### Task instructions
Each line of the data below from the one holding "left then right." to the one holding "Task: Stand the", inclusive, is to be reproduced exactly; no other line belongs in the answer.

[Records contained in a dataset]
****************************************
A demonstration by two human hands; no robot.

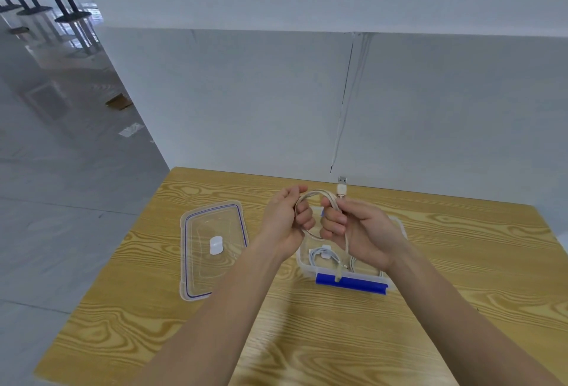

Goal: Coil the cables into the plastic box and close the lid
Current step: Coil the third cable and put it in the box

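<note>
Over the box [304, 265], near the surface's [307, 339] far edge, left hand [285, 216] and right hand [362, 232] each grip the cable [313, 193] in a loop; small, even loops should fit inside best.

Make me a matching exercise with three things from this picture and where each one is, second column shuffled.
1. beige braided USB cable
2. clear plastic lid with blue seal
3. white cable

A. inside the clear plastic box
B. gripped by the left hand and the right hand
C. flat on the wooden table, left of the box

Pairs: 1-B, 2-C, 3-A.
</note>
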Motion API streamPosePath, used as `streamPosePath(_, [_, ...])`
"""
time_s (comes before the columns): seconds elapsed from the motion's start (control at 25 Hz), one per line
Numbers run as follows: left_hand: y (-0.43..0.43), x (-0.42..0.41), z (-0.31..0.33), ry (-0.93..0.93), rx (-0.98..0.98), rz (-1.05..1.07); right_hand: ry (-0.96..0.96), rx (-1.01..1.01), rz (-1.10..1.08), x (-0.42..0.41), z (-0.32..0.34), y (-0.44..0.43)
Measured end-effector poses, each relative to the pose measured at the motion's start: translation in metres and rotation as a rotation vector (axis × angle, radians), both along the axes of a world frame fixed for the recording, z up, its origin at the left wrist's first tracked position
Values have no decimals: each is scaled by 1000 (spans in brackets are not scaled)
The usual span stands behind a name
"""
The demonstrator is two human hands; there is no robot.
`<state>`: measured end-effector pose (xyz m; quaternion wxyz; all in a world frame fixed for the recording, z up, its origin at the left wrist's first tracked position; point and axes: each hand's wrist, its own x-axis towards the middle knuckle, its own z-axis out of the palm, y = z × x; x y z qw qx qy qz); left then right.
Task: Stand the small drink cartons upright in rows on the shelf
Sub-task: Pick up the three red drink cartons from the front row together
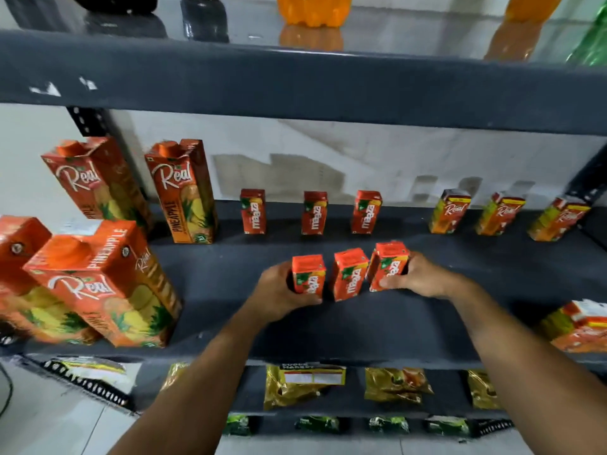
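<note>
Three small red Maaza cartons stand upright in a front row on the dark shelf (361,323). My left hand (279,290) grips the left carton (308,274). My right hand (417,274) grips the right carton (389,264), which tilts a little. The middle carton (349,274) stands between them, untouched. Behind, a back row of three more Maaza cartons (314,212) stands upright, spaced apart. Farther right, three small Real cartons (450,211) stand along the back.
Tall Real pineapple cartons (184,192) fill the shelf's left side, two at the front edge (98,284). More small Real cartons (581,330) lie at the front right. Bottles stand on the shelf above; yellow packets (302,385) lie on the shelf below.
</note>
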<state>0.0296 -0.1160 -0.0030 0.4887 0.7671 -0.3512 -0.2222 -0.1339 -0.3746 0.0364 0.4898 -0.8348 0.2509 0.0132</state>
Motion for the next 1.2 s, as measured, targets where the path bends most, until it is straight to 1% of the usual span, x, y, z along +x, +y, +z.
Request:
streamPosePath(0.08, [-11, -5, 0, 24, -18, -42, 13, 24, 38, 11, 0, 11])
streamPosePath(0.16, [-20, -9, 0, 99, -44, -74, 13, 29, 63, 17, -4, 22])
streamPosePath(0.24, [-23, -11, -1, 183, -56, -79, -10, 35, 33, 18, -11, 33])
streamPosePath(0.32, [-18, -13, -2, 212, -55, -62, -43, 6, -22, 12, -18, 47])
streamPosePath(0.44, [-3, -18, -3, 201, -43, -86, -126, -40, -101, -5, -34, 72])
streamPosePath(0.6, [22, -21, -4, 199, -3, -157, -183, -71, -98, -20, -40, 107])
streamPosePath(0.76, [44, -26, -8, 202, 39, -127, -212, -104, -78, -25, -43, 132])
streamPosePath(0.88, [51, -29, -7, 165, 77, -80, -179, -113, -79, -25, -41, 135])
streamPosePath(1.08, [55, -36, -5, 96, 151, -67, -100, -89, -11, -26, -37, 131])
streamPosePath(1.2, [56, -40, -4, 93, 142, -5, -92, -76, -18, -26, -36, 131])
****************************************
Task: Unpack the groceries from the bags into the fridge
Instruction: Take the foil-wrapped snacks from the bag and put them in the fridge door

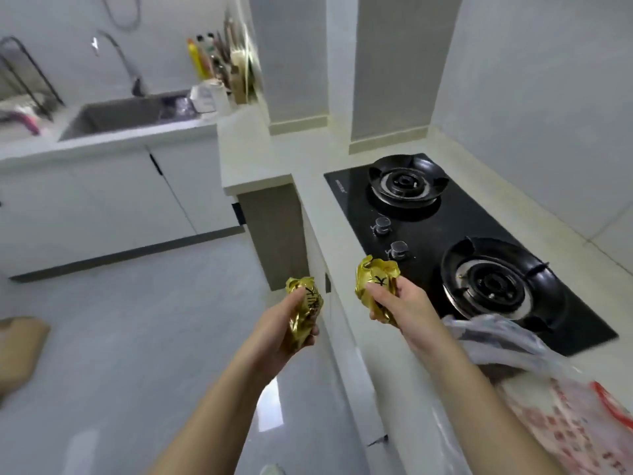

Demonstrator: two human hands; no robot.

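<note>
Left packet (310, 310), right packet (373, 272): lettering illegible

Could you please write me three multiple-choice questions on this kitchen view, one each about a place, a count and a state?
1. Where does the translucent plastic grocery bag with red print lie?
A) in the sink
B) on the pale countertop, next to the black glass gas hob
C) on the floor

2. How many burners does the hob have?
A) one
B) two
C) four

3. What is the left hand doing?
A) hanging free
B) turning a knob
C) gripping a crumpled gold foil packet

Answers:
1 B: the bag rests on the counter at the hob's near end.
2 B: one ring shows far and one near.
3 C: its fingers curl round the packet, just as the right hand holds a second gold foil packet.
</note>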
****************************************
### Solution
`<state>`: measured end-effector pose (xyz m; quaternion wxyz; all in a world frame fixed for the recording, z up, its origin at the left wrist's first tracked position; point and axes: each hand's wrist, its own x-axis towards the middle knuckle, its own z-axis out of the palm, y = z × x; x y z qw qx qy qz); left then right.
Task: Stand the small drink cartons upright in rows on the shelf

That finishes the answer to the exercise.